** Task prompt **
There is one span to output from the data below: the lines starting at the line with "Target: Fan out" and ending at the line with "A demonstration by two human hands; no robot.". Output it exactly, ends included, nothing more.

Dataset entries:
....
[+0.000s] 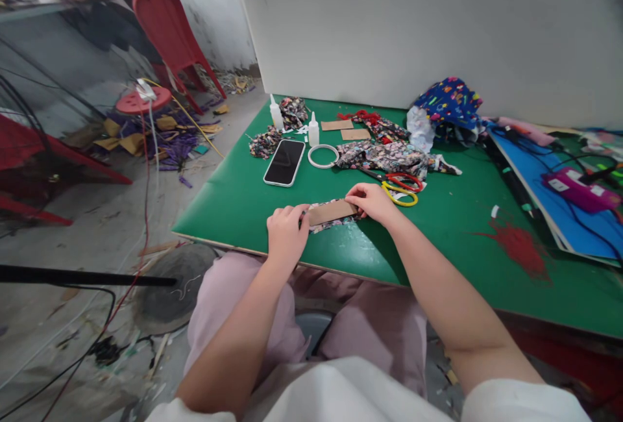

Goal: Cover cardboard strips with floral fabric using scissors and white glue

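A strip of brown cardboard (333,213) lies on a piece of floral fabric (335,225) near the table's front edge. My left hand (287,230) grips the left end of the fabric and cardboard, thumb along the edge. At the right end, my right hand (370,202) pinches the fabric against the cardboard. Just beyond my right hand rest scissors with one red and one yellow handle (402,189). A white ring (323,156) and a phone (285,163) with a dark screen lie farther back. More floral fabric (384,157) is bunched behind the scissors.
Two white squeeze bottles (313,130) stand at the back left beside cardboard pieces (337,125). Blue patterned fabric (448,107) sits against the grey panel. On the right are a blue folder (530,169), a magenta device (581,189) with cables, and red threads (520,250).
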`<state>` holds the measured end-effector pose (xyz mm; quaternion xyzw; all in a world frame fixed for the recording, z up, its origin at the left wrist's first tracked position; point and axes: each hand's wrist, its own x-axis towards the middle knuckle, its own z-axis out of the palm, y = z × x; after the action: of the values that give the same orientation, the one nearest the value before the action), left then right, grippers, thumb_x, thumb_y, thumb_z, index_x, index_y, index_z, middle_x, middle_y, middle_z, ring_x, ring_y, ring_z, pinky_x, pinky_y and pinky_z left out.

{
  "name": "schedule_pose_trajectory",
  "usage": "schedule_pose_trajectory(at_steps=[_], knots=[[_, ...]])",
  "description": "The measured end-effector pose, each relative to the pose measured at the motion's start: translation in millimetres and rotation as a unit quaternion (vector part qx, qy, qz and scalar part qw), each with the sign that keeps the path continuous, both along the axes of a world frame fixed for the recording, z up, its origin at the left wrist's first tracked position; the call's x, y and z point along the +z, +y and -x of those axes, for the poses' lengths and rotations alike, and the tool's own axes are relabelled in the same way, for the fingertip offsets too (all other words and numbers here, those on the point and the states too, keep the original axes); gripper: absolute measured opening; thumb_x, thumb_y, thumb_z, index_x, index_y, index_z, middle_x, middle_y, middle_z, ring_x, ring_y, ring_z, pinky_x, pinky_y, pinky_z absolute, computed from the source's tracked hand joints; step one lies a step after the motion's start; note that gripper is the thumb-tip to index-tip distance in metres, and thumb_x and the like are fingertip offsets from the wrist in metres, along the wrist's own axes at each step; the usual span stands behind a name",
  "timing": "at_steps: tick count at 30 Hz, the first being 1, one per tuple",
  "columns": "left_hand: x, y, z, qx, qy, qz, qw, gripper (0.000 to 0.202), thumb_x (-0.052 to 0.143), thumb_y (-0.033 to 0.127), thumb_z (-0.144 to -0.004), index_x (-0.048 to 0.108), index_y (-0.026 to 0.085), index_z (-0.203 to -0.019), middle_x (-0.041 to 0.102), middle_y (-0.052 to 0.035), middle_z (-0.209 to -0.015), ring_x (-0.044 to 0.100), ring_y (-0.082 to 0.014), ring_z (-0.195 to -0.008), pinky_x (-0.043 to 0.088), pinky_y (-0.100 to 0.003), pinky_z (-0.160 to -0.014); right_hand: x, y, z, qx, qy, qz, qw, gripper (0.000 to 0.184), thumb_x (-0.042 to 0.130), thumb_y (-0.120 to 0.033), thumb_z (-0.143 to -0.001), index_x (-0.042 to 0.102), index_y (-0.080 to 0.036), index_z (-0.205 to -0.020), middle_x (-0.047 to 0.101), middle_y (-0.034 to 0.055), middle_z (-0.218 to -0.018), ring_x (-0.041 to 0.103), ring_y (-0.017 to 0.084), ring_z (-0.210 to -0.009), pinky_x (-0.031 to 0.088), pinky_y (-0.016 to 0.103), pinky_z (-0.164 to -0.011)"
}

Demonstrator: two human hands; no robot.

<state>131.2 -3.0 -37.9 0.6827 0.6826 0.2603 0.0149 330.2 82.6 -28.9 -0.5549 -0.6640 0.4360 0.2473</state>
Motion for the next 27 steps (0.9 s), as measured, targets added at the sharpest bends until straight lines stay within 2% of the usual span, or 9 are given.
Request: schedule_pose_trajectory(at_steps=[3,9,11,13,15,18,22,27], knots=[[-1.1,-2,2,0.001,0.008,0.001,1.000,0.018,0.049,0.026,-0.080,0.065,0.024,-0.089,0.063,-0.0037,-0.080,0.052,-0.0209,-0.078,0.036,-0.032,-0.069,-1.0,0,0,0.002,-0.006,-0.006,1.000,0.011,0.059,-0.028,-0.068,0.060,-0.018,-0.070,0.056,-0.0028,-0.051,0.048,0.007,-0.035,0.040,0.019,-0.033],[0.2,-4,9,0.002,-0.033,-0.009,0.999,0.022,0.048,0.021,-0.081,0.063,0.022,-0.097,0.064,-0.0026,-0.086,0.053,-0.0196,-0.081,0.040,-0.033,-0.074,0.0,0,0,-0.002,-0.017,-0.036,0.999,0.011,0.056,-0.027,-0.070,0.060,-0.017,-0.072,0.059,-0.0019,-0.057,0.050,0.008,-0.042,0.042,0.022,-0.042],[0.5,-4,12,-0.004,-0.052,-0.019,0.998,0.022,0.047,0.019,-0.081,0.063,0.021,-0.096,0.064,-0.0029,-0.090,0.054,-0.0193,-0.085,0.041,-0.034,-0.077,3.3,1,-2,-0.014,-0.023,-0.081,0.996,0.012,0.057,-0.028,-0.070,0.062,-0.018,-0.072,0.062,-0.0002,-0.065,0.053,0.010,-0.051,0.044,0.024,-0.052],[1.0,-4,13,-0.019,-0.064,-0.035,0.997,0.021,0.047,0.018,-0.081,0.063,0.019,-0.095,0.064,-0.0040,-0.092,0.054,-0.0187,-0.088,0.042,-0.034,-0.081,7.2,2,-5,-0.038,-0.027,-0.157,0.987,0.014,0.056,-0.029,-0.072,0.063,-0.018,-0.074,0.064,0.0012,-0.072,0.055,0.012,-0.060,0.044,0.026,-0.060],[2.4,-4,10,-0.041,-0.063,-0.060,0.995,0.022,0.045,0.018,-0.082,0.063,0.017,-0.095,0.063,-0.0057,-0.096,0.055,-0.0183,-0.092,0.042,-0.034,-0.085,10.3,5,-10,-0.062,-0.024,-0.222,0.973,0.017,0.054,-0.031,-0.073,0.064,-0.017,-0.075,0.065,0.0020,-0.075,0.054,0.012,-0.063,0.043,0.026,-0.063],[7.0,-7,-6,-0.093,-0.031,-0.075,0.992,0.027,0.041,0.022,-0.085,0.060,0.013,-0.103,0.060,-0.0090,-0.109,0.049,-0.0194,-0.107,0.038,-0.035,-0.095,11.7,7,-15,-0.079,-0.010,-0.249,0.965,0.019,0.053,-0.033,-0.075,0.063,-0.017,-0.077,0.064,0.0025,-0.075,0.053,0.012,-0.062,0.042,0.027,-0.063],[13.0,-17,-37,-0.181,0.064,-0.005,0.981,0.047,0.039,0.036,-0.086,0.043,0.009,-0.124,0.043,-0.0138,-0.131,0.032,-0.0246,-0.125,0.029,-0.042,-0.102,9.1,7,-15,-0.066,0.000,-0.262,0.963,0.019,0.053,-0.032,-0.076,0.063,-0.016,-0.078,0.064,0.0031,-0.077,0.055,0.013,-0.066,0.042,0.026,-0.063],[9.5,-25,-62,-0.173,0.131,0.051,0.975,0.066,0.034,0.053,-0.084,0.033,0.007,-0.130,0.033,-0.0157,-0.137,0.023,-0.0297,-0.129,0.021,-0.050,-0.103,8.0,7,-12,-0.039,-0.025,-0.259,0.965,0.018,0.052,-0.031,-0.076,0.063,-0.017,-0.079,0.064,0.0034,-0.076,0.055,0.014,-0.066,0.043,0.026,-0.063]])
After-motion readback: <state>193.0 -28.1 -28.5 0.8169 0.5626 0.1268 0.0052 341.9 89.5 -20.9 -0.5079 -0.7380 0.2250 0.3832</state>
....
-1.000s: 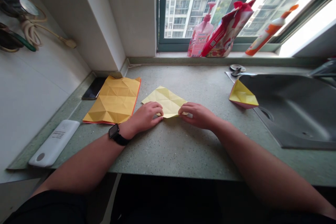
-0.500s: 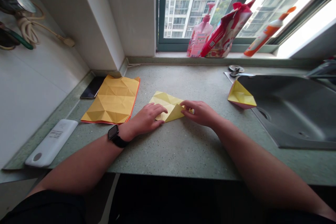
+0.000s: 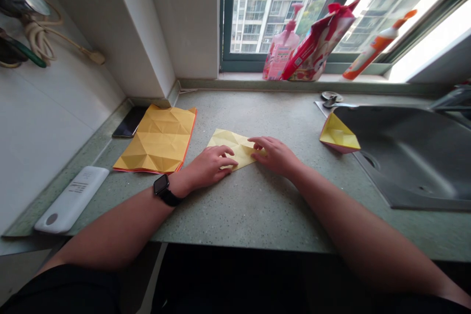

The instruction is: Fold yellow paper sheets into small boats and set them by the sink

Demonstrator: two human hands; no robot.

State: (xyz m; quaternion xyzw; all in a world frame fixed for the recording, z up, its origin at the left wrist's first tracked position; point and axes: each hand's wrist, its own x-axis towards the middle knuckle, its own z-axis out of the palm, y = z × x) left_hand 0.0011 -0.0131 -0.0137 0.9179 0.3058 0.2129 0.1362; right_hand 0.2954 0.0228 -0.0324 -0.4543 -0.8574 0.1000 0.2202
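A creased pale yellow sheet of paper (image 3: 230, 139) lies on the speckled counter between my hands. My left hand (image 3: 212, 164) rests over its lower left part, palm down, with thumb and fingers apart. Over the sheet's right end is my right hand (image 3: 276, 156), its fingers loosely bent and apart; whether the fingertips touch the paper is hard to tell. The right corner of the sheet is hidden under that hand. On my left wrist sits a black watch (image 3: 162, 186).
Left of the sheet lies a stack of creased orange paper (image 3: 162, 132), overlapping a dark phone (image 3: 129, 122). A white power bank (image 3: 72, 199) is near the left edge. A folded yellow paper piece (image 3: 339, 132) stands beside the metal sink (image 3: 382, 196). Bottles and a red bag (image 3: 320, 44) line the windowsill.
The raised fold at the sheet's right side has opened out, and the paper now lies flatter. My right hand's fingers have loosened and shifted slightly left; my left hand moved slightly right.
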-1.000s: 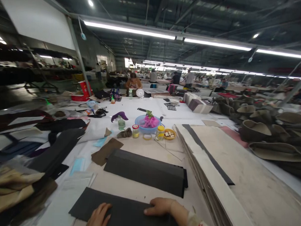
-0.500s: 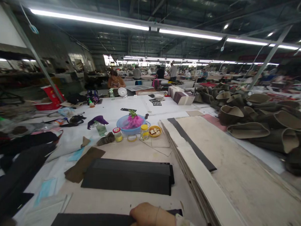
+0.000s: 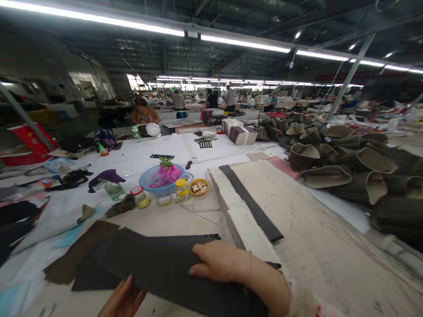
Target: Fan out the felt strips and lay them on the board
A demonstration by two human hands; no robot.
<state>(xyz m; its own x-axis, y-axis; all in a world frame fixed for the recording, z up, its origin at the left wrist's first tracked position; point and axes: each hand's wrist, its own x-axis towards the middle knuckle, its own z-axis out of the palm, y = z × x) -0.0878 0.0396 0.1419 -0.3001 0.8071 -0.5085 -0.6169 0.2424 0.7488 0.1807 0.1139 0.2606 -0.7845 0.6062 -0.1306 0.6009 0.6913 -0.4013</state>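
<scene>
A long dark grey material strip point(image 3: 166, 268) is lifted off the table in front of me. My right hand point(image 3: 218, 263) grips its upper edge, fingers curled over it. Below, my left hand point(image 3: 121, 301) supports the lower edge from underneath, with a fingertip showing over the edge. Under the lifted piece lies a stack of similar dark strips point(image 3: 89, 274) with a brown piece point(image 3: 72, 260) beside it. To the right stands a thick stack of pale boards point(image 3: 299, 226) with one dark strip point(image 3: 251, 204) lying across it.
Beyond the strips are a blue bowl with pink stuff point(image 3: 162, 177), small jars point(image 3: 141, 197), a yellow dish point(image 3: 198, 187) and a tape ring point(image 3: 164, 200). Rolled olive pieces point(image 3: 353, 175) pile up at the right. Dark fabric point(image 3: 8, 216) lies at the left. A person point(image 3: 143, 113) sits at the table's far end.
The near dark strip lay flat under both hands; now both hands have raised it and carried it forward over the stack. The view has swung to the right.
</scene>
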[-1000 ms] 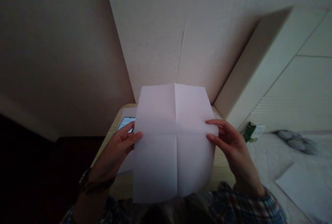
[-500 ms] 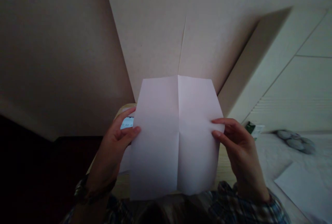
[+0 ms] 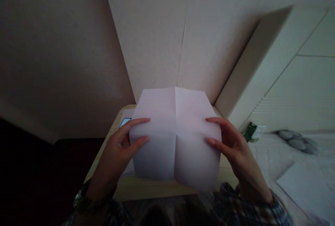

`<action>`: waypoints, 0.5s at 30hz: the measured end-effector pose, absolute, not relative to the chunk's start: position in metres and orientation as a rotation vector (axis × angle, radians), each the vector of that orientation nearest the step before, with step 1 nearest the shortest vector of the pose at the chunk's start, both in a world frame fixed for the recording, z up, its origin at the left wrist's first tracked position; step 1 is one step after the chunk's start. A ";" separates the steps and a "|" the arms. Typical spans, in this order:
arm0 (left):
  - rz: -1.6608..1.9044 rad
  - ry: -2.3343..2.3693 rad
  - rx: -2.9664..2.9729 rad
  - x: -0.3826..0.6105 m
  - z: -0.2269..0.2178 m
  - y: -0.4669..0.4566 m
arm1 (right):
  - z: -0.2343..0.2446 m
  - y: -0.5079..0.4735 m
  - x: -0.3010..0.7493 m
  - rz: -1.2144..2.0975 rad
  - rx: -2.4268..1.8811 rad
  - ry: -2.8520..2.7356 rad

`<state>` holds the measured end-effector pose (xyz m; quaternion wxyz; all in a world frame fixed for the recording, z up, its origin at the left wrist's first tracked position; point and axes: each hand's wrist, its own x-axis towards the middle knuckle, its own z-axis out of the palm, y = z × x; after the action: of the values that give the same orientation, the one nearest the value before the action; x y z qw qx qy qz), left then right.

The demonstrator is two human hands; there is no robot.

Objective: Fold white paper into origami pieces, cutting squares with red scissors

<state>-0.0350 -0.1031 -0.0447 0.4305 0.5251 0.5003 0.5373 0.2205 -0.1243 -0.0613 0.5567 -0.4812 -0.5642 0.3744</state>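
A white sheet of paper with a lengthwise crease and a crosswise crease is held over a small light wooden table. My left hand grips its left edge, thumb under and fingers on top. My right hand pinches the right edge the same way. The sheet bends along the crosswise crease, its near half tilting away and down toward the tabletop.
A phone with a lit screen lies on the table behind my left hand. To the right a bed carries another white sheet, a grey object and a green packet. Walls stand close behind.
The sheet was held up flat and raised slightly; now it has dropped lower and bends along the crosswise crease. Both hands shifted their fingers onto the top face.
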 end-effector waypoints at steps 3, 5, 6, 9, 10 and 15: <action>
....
** Answer section **
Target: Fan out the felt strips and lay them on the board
A demonstration by two human hands; no robot.

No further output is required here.